Cadde boyunca akan bir trafik var.Burası büyük şehir...Çağlayan nehirler değil telaşlı korna sesleri bulunur burada.
Hayata küsmüş somurtan insanlar vardır.Çocuk kahkahalarının kulakları çınlattığı sokaklar çok uzaklardadır.
Horoz sesleri ile uyanılmaz burada.Cep telefonunuzdan isterseniz horoz sesi dinleyebilirsiniz; lakin o da pek
tercih edilmez.Daha modern melodiler eşliğinde gözünüzü açmaya çalışırsınız sabahları.Güneşin doğduğu ve battığı
yönü teorikte bilirsiniz de bunu bir türlü pratiğe uygulayamazsınız.Yeşil rengi ancak vitrinlerde görürsünüz.
Maviyi ise belki biraz dumanlı da olsa aklınıza gelir de başınızı yukarı kaldırırsanız gökyüzünde görebilirsiniz.
Sokaklarda özgürce dolaşamazsınız.Bazen kalabalık caddelerde tanımadığınız insanlara çarparsınız bazen
107 saniyelik kırmızı ışıklara takılırsınız.Şöyle derinlemesine bir nefes alamazsınız.Zira ya bir çöp tenekesinin
yanından geçiyorsunuzdur yahut da kalabalık bir toplu taşıma aracının içinde sıkışıp kalmışsınızdır. Meyve yemek
aklınıza gelmez.Her gün soluğu hızlı yemek yenilen lokantalarda alırsınız.Yer ve hemen çıkar gidersiniz.

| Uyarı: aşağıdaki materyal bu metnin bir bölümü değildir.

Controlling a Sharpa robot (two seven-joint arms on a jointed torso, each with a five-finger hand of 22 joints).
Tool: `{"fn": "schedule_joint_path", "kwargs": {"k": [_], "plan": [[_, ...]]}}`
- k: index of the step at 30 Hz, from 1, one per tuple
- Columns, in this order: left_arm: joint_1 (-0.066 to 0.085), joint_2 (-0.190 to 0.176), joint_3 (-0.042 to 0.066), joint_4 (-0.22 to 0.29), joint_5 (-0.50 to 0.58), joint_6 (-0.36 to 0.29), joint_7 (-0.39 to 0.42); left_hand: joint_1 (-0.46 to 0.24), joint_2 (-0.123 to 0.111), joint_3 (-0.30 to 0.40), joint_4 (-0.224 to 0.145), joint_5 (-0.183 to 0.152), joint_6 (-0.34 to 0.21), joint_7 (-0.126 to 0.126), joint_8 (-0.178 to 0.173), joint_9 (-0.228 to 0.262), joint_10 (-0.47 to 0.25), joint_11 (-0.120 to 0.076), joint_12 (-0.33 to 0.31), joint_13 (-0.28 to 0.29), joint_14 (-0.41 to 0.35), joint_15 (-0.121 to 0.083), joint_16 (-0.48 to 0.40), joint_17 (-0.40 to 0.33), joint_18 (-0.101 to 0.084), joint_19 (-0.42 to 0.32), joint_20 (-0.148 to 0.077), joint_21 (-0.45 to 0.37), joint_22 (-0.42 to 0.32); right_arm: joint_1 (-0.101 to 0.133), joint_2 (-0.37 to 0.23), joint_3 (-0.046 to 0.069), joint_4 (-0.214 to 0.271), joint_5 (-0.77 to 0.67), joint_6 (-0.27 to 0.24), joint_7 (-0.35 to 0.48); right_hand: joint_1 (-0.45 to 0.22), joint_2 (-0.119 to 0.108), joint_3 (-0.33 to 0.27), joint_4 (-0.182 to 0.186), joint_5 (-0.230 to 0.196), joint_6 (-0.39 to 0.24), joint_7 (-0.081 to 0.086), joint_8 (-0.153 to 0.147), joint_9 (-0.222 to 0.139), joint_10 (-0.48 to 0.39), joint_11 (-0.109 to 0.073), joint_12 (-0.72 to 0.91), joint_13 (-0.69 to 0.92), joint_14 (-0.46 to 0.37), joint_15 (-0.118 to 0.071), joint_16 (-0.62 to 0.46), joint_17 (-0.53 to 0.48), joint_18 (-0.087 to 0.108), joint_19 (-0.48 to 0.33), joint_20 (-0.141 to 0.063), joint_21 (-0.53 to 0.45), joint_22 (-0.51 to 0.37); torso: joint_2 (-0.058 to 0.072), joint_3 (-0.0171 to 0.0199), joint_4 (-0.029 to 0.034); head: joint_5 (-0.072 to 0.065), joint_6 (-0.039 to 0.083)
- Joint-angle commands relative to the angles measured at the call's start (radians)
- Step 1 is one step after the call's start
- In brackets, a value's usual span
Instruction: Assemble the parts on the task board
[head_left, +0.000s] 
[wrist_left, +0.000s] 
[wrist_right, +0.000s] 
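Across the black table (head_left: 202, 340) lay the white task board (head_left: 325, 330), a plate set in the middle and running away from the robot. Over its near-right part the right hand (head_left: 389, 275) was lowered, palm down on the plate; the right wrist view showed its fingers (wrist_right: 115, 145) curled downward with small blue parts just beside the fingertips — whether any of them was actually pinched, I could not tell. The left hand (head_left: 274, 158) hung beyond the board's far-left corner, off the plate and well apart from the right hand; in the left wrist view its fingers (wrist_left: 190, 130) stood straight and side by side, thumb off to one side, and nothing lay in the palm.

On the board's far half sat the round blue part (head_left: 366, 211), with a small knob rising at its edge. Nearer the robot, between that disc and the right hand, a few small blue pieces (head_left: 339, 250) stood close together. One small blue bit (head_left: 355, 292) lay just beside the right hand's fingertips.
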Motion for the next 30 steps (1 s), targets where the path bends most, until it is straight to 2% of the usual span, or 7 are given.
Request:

Ne yediğinizi bile anlamadan doyarsınız.Neden sustuğunuzu bilmeden susar, neden konuştuğunuzu bilmeden konuşur,
neden güldüğünüzü, neden ağladığınızı bilmeden güler ağlarsınız.Sorgulamak yoktur burada.Kaideler bellidir.

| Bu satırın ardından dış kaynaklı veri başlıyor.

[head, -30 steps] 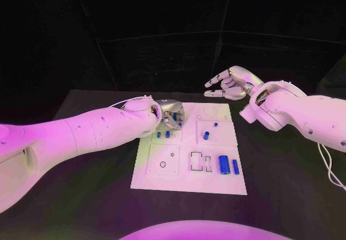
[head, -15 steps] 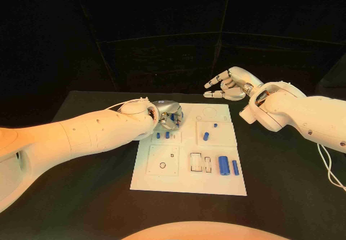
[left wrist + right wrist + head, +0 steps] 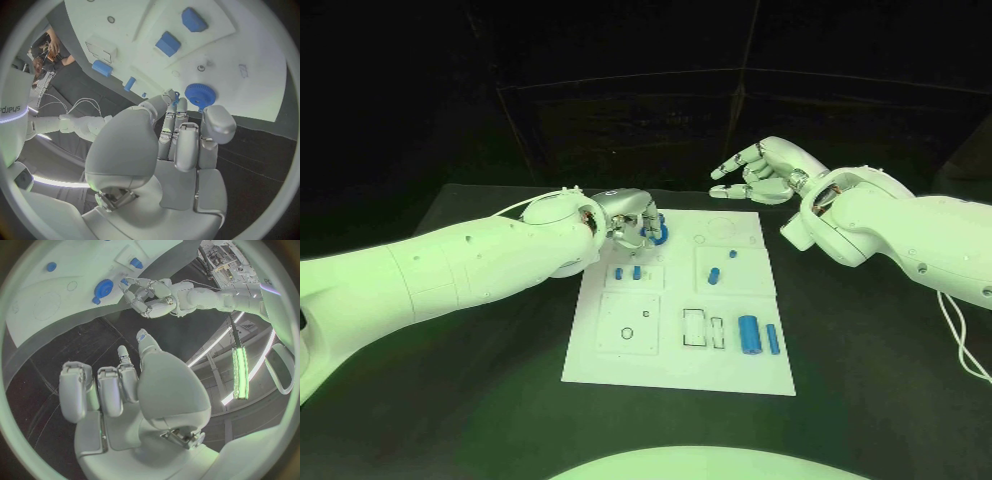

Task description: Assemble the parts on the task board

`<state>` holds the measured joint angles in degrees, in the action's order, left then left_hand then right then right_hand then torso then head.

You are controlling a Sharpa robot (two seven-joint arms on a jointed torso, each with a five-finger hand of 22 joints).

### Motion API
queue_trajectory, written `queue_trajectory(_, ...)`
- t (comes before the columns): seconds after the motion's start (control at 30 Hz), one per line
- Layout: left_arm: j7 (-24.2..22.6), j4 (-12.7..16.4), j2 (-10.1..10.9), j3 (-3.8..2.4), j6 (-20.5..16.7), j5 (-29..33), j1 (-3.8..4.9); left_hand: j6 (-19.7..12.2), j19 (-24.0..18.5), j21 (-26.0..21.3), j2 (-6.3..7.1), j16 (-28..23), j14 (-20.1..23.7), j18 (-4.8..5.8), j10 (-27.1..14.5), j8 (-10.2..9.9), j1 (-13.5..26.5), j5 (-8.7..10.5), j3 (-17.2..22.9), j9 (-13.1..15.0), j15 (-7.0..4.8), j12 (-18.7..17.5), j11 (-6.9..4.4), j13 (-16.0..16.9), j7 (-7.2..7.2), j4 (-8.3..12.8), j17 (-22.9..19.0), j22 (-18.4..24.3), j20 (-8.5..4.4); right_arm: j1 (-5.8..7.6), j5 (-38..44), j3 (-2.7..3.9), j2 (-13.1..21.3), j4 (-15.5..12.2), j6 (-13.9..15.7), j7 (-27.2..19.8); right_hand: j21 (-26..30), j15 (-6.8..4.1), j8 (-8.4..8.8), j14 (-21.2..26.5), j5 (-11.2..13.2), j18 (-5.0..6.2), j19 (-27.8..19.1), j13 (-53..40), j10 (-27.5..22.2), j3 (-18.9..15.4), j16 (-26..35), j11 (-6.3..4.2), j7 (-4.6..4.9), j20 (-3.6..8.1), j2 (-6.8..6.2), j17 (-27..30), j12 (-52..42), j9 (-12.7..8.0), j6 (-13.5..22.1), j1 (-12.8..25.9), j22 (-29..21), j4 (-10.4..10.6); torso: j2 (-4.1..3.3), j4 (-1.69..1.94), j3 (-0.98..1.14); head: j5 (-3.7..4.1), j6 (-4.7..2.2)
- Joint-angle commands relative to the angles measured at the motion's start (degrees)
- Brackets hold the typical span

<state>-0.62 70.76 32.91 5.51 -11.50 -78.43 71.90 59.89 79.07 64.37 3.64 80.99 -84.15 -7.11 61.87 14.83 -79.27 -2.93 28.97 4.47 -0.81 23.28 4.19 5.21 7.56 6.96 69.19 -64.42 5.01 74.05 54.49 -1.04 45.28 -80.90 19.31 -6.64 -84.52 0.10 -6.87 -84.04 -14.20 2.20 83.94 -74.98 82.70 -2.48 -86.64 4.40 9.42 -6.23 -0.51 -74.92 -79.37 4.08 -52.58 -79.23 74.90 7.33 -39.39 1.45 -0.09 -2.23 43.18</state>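
A round, ridged blue plastic gear (image 3: 199, 93) is seen at the far left corner of the flat white task board (image 3: 678, 365), just at the fingertips of the silver left hand (image 3: 629, 222); whether it is pinched cannot be told. The silver right hand (image 3: 759, 170) is held above the table beyond the board's far edge, fingers loosely spread and nothing grasped, while short blue cylinders (image 3: 749, 331) are left lying on the board's smooth surface.

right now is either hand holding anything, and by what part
The left hand has its fingertips at the rim of a round blue gear on the board; a firm grip cannot be told. The right hand holds nothing.

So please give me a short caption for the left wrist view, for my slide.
Left hand reaching over the white board, fingertips at a round blue gear.
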Motion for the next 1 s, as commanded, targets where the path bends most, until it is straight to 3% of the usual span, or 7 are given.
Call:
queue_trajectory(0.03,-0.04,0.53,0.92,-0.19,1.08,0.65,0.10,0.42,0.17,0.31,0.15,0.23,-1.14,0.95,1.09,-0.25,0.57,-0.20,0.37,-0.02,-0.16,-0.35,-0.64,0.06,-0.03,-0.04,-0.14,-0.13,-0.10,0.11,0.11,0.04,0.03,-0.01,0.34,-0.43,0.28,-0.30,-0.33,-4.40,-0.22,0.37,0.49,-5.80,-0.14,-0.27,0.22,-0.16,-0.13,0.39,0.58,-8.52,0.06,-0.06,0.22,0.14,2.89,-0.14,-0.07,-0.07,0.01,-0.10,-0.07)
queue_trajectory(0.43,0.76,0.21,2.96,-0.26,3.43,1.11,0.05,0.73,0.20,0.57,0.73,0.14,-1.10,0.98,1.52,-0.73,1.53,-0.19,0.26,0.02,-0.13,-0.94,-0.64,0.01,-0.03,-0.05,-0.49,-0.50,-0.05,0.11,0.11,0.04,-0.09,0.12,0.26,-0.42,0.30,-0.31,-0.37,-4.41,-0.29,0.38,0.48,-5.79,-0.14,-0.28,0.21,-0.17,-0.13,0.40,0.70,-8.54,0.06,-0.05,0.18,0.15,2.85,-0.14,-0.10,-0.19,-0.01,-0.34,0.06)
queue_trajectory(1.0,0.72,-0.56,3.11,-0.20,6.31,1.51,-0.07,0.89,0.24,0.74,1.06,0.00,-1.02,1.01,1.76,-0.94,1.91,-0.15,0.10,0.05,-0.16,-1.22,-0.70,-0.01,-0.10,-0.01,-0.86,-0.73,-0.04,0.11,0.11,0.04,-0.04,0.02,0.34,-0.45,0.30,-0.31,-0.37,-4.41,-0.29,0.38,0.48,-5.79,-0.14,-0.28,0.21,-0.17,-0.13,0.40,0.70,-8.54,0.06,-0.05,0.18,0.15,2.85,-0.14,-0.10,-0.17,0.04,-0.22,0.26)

Asla yalnız değilsinizdir.Her zaman yanınızda beş on arkadaşınız vardır.Birlikte dere tepe dümdüz gideceğiniz
arkadaşlar...Dere tepe dümdüz gidersiniz de düz yola gelince yayan kalırsınız.Yediğiniz içtiğiniz ayrı gitmez.

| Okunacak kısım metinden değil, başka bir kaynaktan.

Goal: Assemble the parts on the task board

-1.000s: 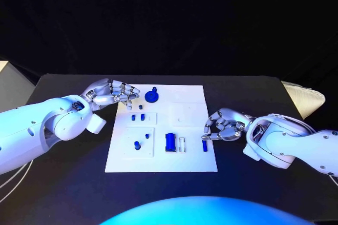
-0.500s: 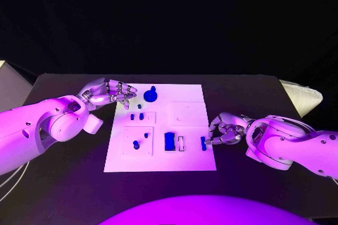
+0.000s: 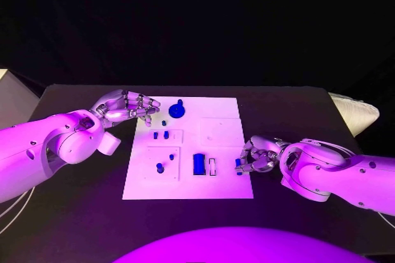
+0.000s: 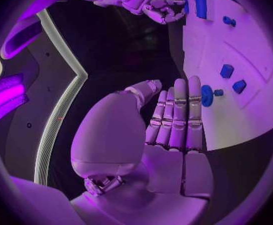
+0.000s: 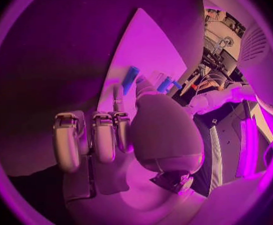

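Silver right hand (image 3: 255,156) curled at task board (image 3: 222,112) edge

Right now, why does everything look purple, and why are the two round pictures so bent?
Head view: purple light tints the white task board and both arms; the background is black. Left wrist view: a fisheye circle that curves the board's straight edge, with the left hand looming large. Right wrist view: the same bending, the right hand close up, its fingers soft.

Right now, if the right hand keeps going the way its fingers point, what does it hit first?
Probably the small blue part at the task board's right edge: the right hand has its fingertips right at it, though whether they touch is unclear.
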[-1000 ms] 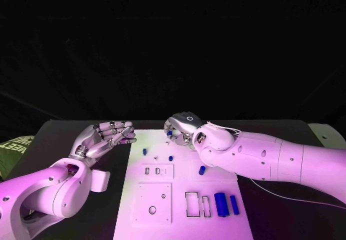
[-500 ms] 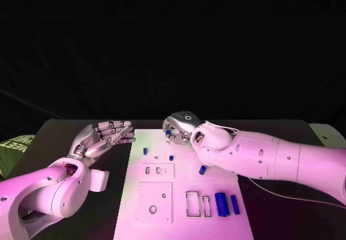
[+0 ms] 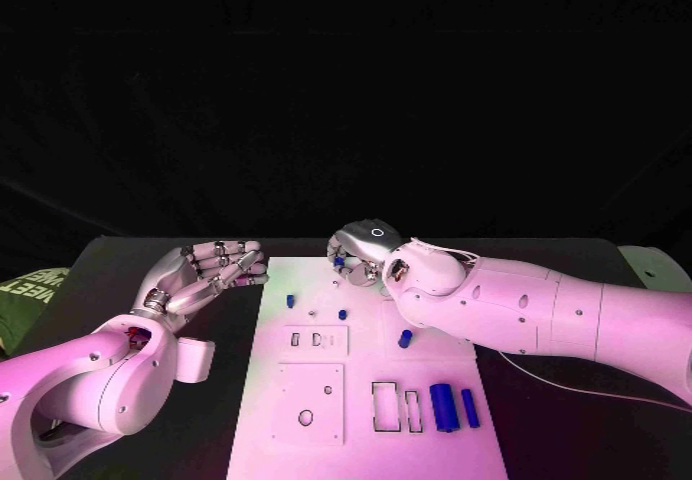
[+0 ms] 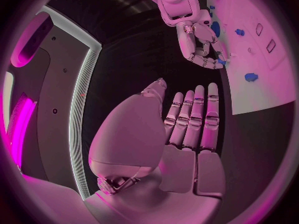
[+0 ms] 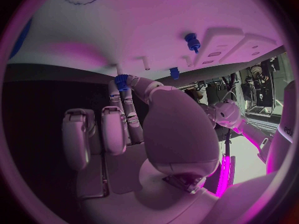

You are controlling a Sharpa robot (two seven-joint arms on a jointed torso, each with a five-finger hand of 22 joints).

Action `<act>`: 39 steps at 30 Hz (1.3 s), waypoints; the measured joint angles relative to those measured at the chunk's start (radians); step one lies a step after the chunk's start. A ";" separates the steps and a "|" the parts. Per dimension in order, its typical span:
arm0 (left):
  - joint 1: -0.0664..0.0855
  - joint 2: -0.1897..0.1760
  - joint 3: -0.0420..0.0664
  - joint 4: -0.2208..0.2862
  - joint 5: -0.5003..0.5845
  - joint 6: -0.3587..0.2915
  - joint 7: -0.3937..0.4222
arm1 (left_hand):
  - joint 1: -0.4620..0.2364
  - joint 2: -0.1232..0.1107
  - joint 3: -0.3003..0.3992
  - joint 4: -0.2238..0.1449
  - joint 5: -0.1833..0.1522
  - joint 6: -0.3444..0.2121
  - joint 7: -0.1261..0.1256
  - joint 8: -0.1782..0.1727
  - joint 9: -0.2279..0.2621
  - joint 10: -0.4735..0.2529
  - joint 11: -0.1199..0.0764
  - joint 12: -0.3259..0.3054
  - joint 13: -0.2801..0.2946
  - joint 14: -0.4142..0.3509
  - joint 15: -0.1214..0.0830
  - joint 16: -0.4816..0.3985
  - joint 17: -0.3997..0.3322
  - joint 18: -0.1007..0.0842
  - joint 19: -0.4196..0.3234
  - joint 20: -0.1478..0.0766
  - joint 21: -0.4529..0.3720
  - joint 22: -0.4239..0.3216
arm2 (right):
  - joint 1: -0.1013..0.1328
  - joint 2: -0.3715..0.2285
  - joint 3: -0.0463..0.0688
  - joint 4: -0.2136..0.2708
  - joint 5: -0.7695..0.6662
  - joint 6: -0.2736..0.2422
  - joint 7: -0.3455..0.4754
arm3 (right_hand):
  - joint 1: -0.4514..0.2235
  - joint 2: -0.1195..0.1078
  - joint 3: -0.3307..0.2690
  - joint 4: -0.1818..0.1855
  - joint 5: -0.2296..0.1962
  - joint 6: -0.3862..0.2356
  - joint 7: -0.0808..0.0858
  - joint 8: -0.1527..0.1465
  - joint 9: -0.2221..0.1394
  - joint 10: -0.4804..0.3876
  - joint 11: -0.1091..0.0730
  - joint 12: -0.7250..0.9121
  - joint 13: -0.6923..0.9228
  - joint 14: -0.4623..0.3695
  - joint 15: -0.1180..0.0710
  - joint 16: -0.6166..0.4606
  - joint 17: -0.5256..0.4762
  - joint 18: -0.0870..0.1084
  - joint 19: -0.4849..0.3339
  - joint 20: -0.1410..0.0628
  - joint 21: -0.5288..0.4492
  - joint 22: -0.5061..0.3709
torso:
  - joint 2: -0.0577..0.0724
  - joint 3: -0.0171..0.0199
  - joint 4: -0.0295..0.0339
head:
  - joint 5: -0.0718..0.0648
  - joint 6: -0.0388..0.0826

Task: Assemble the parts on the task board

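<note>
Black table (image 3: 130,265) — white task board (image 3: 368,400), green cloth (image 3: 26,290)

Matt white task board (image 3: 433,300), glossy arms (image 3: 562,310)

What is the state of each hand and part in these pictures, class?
Left silver hand: open, fingers straight, holding nothing, beside the white task board.
Right silver hand: pinching a small blue toothed part over the board's far end.
Two blue cylinders: lying side by side at the board's near end.
</note>
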 measured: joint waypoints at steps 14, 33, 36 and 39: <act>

Bir mahalle çeşmesinin kurnasından elinizle su içirdiğiniz arkadaşlarınız yoktur.Mardan dağı'nın nefis doğal
kaynaklarından şişelenmiş,hazır sularınızı paylaştığınız dostlarınız vardır.Hiç olmazsa hayvanlarla arkadaşlık edersiniz.
Onları ya sokaktaki çöpleri karıştırırken ya hayvanat bahçesini tel örgüleri arasında ya da boğazında bir tasma ile
görürsünüz.Ağaç dallarının arasından pervasızca öten kuşlar görmek isterseniz çok daha uzak diyarlara gitmeniz
gerekmektedir.
Kim bilir belki de dünya dediğimiz bu kerata üzerinde öyle bir yer yoktur.
Belki de böyle bir yeri artık tahayyül etmek gerekmektedir.
Yahut da sorgulamadan yaşamaya devam etmek...Sizce?